Par Hiroko Shimizu et Pierre Desrochers
Le
forage horizontal combiné à la fracturation hydraulique a transformé des
énormes quantités de substances physiques inutiles en des ressources
précieuses, un développement qui a pris par surprise les pessimistes
énergétiques.
Par
exemple, il y a moins d’une décennie que Julian Darley, le fondateur de
l’Institut Post Carbon, a publié son tract “High Noon for Natural Gas”
[« Le zénith pour le gaz naturel », NdT] dans lequel il prévoyait
des pénuries imminentes. Toutefois, comme cela a toujours été le cas depuis
le commencement de l’ère des combustibles fossiles, l’ingéniosité humaine
prouve encore une fois être la ressource ultime : nous vivons désormais
dans une ère d’abondance du gaz naturel, qui est à la fois bon marché et
propre.
La
fracturation hydraulique a été ces derniers temps l’une des rares
lueurs d’espoir dans le paysage économique américain, grâce à la création de
centaines de milliers d’emplois directs et à l’amélioration de la
compétitivité pour les industries basées aux États-Unis qui consomment de
grandes quantités de gaz naturel, et qui ont significativement réduit la
facture énergétique des ménages – dans certains cas de plus de 10%. À la
différence de l’approche « fiscale, réglementaire et décroissante »
favorisée par les Nations unies et d’autres bureaucrates, qui a échoué
partout à apporter des résultats significatifs, l’économie américaine a
significativement réduit ses émissions globales de gaz à effet de serre en
substituant le gaz naturel au charbon.
Toutefois, dans un monde où
aucune bonne action ne reste impunie, la fracturation hydraulique pour le gaz
et le pétrole a été accusée par certaines personnes, qui n’ont pourtant pas
de meilleure alternative réaliste, de polluer les nappes phréatiques avec les
fluides de fracturation, le méthane – le principal composant du gaz naturel –
et les eaux usées des opérations de forage.

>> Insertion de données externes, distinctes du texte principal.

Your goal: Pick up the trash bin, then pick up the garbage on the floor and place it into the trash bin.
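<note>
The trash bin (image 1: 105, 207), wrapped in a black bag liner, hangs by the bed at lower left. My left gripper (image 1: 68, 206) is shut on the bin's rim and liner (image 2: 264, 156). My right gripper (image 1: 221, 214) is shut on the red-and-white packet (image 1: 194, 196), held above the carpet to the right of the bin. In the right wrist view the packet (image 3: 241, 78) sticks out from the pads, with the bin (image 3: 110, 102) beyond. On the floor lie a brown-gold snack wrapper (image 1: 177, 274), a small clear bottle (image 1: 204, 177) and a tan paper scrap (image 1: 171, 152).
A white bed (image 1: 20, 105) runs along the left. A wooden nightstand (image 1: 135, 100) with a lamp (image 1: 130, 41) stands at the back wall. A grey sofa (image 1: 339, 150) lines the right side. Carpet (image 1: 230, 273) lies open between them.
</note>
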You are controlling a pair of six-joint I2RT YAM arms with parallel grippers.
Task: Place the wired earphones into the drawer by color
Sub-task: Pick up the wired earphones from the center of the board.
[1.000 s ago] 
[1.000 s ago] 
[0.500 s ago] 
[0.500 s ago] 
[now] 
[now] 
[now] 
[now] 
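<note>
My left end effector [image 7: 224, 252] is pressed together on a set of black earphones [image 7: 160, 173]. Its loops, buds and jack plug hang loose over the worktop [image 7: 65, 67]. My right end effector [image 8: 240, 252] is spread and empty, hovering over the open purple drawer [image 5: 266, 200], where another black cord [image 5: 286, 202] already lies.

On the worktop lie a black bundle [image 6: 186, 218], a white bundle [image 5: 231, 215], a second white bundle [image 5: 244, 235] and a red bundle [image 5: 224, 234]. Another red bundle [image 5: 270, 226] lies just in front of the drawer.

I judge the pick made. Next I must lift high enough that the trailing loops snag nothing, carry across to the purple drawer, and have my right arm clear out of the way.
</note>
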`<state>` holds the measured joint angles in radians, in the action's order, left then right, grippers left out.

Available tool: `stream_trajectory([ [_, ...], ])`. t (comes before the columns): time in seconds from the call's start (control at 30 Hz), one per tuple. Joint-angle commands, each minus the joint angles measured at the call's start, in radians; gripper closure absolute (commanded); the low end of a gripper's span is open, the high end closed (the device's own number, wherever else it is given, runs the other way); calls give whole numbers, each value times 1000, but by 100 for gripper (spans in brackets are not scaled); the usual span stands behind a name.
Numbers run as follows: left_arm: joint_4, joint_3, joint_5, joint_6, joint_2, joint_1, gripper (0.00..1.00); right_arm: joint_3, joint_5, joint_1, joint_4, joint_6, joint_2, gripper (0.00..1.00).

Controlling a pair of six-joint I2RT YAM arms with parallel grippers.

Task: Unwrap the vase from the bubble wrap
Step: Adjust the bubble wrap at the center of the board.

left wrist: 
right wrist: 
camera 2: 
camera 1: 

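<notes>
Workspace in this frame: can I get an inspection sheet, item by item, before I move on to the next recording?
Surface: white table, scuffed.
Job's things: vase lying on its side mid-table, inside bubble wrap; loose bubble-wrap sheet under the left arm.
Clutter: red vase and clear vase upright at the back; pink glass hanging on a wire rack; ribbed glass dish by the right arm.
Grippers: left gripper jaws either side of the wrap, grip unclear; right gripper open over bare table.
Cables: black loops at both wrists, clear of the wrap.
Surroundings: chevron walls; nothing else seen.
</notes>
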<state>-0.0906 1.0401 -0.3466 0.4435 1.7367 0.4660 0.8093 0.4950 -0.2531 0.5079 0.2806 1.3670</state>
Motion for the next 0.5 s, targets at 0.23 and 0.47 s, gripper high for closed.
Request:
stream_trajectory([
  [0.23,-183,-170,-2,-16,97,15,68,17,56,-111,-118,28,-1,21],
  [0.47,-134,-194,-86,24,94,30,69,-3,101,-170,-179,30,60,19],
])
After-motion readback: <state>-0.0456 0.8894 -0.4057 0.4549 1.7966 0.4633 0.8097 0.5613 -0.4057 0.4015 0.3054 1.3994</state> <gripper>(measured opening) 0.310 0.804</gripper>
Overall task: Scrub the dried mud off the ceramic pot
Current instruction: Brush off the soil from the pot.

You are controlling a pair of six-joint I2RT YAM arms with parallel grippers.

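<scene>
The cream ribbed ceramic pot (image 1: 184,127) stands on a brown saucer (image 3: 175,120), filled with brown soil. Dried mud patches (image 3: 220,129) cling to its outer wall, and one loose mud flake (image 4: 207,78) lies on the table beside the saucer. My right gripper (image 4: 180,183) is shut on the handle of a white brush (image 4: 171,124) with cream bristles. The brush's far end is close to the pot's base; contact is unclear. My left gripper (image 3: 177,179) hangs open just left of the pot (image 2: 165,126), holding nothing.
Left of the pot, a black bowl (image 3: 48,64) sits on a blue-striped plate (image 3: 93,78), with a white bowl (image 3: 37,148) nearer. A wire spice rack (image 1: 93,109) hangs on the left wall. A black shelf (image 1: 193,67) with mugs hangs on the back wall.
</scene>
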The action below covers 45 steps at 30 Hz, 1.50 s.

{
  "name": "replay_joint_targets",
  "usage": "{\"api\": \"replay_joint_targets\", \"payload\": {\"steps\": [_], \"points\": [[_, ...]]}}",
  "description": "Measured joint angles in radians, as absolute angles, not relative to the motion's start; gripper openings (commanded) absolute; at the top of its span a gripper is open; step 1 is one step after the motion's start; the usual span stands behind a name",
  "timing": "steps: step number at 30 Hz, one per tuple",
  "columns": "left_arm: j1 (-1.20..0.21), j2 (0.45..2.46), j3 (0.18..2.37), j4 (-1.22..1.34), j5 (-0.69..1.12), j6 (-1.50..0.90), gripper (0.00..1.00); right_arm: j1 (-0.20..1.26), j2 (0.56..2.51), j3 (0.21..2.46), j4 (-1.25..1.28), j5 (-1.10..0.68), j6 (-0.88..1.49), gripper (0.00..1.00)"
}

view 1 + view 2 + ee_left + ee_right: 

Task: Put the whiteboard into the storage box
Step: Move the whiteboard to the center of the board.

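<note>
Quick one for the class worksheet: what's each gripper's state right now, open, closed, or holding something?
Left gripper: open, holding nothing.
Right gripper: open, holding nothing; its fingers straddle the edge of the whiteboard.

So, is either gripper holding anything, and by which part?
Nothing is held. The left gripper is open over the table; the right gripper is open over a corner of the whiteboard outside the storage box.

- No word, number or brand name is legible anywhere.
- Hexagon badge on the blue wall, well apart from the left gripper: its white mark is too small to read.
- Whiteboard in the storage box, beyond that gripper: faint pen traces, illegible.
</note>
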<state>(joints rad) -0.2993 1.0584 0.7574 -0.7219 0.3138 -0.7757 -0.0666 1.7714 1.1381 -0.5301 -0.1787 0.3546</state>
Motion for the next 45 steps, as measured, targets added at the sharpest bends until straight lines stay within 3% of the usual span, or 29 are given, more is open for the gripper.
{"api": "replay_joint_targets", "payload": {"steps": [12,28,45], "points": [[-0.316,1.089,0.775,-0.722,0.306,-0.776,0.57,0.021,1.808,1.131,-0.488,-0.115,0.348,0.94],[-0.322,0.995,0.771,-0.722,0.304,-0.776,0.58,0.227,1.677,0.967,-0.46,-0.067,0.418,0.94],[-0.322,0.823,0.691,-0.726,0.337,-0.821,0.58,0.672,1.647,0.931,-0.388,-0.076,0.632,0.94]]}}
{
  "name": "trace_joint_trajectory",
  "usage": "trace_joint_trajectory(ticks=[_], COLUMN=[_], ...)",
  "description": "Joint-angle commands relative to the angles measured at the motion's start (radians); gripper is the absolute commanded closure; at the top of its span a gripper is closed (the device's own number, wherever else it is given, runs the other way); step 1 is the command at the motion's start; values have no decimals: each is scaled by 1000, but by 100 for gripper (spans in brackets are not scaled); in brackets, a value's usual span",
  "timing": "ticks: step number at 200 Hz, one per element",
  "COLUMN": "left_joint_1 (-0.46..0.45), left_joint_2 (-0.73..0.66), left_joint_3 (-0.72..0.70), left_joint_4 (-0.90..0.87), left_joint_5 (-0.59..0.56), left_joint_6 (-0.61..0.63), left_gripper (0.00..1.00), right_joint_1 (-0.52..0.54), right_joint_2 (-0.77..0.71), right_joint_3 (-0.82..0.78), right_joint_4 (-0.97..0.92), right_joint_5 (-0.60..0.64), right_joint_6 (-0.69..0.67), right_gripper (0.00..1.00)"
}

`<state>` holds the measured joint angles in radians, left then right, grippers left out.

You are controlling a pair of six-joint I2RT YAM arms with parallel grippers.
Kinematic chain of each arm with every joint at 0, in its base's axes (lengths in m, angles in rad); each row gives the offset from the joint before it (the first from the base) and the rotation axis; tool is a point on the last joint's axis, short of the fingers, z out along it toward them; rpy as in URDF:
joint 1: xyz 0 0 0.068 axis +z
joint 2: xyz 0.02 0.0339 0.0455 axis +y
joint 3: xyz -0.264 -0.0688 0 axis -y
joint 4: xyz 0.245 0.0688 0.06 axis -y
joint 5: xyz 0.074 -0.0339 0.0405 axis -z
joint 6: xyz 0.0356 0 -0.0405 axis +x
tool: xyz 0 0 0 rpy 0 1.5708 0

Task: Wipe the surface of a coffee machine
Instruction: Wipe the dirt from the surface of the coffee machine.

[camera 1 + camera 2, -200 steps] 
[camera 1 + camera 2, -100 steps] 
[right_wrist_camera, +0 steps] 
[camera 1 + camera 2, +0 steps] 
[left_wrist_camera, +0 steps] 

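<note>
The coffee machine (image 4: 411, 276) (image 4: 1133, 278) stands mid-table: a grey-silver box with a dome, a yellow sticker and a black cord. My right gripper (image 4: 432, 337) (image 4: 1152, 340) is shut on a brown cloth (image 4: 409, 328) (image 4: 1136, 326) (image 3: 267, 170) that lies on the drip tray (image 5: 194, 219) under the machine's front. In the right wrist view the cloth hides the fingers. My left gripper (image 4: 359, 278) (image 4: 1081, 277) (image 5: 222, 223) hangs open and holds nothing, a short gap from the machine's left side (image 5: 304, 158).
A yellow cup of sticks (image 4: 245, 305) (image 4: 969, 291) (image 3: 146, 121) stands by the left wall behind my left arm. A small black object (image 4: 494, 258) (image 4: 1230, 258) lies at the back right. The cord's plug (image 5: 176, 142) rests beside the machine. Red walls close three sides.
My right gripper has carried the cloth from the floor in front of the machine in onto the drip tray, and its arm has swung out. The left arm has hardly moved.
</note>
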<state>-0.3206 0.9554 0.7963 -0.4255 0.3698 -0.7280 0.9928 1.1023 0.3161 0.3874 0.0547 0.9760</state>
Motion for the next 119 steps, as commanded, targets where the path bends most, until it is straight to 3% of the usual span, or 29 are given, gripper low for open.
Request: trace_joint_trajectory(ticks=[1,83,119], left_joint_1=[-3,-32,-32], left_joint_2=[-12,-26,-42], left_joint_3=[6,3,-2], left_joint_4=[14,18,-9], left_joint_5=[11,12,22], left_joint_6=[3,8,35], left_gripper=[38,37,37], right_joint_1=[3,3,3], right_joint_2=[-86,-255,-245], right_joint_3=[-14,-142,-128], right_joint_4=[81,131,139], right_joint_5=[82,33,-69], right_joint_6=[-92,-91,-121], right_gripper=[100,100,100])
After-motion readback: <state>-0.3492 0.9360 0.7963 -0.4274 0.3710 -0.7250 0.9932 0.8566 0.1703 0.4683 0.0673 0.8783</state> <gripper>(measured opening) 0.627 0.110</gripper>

En plus de cela, certains
chercheurs se sont inquiétés des fuites de méthane potentiellement
significatives dans les sites de production, un problème qui est considéré
comme majeur, puisque le méthane a plus de 20 fois le potentiel direct de
réchauffement planétaire du dioxyde de carbone sur une période de 100 ans.
Comme avec
toute nouvelle révolution technologique, les préoccupations liées à la
fracturation hydraulique ont pavé la voie aux prophètes de malheur et aux
pessimistes comme le cinéaste Josh Fox, dont les documentaires
anti-fracturation « Gasland » ont livré le message que de nombreux
activistes et journalistes voulaient entendre tout en inculquant la peur –
« de l’huile sur le feu » – auprès de gens bien intentionnés mais
mal informés. Comme toute opération humaine, la fracturation n’est pas
parfaite. Mais il faut séparer le battage médiatique des faits, regarder la
forêt plutôt que l’arbre, et reconnaître le fait que les gens ont longtemps
tenté de mettre de l’huile sur le feu dans certaines parties des États-Unis
où le gaz naturel s’est naturellement infiltré jusqu’à la surface.
La
contamination aquifère de la surface
La
profondeur des formations géologiques de gaz de schiste varie généralement de
150 mètres à 4,100 mètres sous la surface, bien en dessous des aquifères
d’eau potable qui sont typiquement trouvés à moins de 45 mètres de la surface.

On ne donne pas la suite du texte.